Technicalities of technical debt
Good vs. bad: Reasons for technical debt
Types of technical debt
Identifying technical debt
Accounting for Nonfunctional Requirements (NFRs)
Avoiding (too much) technical debt
Managing technical debt: Best practices
Minimizing technical debt with Agile practices
Reducing debt in new initiatives
Additional resources
By nature, developers always have to balance this issue: developing a perfectly designed app, software, system, etc., versus putting out code that is good enough. Clean, well-designed code allows future iterations and innovations to be more easily implemented. However, in a business setting, deadlines and limited resources often prevent developers from producing clean, perfect code before delivering a product.
This is where technical debt comes into play. The concept recognizes a tradeoff between perfect products and the short timelines often required for product delivery. While it can be useful to incur some debt, just as with money matters, there is a limit to how much debt you want to carry.
The technical debt concept is that the “debt” represents the extra development work that arises when mediocre code is implemented in the short run, despite it not being the best quality overall solution. The mediocre code—which is usually redundant, poorly designed, useless, or all three—is called cruft.

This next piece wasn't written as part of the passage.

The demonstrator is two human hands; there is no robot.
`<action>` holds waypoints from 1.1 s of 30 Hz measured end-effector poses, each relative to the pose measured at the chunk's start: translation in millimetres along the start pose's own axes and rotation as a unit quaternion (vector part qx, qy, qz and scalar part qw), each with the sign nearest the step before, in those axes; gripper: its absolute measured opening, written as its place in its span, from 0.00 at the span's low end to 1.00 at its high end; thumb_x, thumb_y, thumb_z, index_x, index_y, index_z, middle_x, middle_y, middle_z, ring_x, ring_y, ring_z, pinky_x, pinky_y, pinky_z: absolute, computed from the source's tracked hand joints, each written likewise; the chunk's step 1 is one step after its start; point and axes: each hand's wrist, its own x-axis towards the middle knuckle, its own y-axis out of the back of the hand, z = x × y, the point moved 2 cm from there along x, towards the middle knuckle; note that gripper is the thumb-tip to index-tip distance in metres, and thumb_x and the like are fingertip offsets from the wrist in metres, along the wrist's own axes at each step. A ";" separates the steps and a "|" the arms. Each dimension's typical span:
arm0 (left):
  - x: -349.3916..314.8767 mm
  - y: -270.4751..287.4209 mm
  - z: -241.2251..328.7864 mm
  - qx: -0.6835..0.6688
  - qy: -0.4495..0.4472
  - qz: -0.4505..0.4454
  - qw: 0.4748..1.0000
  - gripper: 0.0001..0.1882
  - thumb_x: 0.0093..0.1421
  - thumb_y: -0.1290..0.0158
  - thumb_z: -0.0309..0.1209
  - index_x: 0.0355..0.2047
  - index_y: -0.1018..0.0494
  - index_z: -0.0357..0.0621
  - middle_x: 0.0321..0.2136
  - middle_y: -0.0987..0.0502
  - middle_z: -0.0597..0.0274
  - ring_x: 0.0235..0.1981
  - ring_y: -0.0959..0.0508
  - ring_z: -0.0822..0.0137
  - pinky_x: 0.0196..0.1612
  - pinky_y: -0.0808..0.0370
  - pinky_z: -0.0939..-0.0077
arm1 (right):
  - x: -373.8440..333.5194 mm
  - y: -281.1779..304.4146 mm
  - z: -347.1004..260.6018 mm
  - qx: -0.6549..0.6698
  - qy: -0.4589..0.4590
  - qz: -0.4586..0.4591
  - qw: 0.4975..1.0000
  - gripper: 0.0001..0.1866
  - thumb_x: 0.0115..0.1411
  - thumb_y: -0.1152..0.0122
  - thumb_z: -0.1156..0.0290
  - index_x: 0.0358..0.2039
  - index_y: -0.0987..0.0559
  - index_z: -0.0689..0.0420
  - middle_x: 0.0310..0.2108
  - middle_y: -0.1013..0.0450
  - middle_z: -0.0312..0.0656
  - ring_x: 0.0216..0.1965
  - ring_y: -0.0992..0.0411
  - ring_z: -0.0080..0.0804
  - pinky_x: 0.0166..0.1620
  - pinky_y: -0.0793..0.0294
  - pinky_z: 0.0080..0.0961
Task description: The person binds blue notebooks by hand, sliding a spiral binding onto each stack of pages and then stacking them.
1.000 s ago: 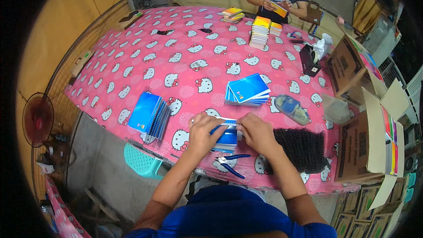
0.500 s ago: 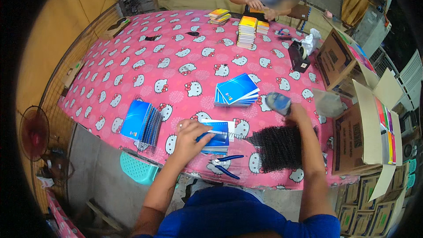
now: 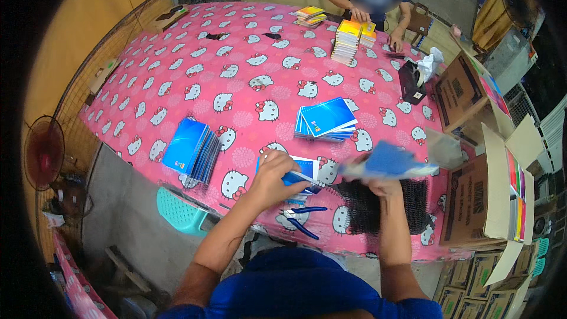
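At near left, a leaning stack of blue notebooks [image 3: 184,146] shows dark coils along its edges, seemingly finished. Rightward, at near centre, the left hand [image 3: 275,178] pinches a blue notebook [image 3: 306,166] and partly covers it; a thin coil [image 3: 326,188] juts from its right side, so binding looks part-done. Farther away, a fanned blue stack [image 3: 328,117] may or may not be coiled. At near right, the right hand [image 3: 386,187] grips a motion-blurred blue-and-white object [image 3: 390,159], fingers mostly hidden, by piled black coils [image 3: 416,207], apparently unused.
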 end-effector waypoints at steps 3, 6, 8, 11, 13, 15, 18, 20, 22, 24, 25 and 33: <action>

The concept was first discussed in the early 1990s by Ward Cunningham, one of the founders of Agile programming. Cunningham continues to speak on this topic today—here he is explaining technical debt:
What is the exact definition of technical debt? The Software Engineering Institute at Carnegie Mellon University notes that technical debt “conceptualizes the tradeoff between the short-term benefit of rapid delivery and long-term value.” Another perspective comes from industry analyst Gartner, defining technical debt as the deviation of an application from any nonfunctional requirements.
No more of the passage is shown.